→ **Work required**
Copy out each line in the listing below where the word "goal" appears.

________________

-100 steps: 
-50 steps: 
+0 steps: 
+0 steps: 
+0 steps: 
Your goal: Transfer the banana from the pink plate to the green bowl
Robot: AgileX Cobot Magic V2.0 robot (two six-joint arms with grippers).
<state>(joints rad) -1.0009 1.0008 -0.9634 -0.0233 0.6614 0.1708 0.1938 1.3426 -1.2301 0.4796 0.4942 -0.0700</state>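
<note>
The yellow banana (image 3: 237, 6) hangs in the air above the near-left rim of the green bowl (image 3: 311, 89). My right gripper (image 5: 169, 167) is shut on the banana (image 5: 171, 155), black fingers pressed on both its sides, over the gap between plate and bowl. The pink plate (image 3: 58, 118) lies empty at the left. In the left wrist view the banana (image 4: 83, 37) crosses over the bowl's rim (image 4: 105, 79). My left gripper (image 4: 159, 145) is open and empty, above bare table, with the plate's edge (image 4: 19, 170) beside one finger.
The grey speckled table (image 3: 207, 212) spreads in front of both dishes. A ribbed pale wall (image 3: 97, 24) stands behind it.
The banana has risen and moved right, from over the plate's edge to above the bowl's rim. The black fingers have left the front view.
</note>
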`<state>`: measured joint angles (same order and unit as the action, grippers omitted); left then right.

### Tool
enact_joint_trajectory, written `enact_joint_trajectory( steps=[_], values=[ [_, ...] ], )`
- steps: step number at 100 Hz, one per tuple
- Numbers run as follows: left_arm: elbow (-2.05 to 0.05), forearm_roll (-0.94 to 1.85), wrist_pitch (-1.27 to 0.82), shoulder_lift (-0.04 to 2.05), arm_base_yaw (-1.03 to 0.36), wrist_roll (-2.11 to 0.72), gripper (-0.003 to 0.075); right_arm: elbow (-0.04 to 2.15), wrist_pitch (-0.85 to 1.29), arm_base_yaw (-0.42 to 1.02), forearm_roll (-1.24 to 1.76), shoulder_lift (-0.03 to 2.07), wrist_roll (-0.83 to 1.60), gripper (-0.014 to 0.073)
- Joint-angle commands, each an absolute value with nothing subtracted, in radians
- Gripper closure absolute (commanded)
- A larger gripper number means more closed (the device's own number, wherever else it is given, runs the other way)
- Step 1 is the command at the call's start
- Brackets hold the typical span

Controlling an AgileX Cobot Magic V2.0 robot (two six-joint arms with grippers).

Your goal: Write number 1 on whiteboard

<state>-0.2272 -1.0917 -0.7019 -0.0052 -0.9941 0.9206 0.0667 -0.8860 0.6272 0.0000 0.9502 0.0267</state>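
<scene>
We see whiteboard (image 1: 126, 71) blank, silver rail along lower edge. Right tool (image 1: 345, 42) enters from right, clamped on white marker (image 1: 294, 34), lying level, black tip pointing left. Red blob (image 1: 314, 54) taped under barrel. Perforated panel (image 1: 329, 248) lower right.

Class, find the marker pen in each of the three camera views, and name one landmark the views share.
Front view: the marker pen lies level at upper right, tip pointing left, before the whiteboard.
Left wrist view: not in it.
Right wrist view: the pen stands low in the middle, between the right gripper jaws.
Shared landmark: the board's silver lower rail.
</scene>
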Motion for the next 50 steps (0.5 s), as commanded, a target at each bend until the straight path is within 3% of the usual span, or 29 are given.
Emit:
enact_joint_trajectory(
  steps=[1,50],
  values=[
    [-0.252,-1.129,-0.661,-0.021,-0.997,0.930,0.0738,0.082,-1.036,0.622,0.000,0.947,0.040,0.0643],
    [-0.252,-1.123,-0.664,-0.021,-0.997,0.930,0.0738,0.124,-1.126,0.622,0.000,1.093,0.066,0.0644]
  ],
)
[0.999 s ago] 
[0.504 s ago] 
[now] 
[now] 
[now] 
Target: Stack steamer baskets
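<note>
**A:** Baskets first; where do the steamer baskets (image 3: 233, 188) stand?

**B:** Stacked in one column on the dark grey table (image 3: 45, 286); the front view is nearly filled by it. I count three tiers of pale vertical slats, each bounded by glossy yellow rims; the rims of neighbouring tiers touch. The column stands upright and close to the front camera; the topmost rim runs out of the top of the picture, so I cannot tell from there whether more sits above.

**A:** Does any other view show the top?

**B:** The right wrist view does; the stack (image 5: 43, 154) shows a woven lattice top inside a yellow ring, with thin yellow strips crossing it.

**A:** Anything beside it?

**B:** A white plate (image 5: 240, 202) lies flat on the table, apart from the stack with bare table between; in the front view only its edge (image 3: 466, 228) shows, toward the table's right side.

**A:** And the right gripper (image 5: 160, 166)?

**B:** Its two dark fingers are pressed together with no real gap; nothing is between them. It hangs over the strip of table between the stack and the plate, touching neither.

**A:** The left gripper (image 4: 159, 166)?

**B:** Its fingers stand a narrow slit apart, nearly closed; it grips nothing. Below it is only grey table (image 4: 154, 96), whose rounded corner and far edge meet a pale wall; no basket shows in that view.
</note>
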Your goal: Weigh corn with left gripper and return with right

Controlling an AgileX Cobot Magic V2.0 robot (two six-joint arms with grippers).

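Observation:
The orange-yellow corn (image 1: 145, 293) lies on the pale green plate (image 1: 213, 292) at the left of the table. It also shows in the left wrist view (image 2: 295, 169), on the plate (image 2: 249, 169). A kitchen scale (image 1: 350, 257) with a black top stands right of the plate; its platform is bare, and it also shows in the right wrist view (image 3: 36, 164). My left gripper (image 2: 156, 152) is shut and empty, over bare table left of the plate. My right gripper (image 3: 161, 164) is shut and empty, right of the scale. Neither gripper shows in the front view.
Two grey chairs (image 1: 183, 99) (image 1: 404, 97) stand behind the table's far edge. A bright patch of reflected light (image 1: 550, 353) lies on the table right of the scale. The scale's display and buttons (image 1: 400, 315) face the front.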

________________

→ **Reply to the exercise**
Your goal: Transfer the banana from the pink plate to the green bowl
Your goal: Write number 1 on whiteboard
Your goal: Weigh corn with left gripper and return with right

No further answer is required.